[PROBLEM STATEMENT] Wherever a picture appears, skip it and retype the rest of the data exactly.

[RECORDED DATA]
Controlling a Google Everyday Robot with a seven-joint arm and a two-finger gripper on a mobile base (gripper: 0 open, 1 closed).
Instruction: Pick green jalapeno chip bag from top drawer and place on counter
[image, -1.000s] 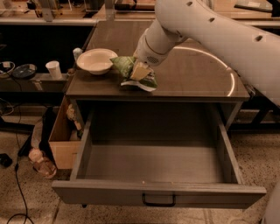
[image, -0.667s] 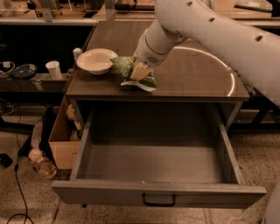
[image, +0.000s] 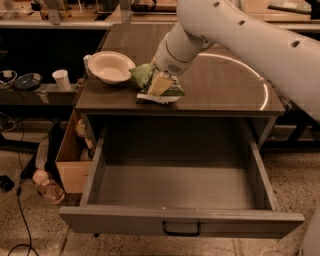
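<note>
Now the bag is down on the counter, close to the front edge.

The white arm (image: 250, 40) reaches in from the right. Below it the top drawer (image: 182, 220) stands pulled out, with the counter (image: 220, 85) above. A white bowl (image: 110, 66) sits near the counter's left side. The green jalapeno chip bag (image: 142, 75) lies just beside the bowl, its white bottom edge near the counter's front lip. The gripper (image: 161, 82) is right on top of the bag. I cannot tell whether it is clamped on the bag or has let go. The risk, I judge, is in the retreat. If the bag catches on the gripper as it lifts, it could be dragged over the lip and drop back into the drawer. A sideways pull could also knock the bowl.
</note>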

[SOLUTION TO THE PROBLEM]
Controlling a Google Everyday Robot with a seven-joint arm and a two-finger gripper on a mobile base (gripper: 0 open, 1 closed).
Instruction: Pick green jalapeno chip bag from top drawer and place on counter
[image, -1.000s] 
[image, -0.667s] 
[image, +0.000s] 
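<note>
Now the bag is down on the counter, close to the front edge.

The white arm (image: 250, 40) reaches in from the right. Below it the top drawer (image: 182, 220) stands pulled out, with the counter (image: 220, 85) above. A white bowl (image: 110, 66) sits near the counter's left side. The green jalapeno chip bag (image: 142, 75) lies just beside the bowl, its white bottom edge near the counter's front lip. The gripper (image: 161, 82) is right on top of the bag. I cannot tell whether it is clamped on the bag or has let go. The risk, I judge, is in the retreat. If the bag catches on the gripper as it lifts, it could be dragged over the lip and drop back into the drawer. A sideways pull could also knock the bowl.
</note>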

The exercise requires no additional answer.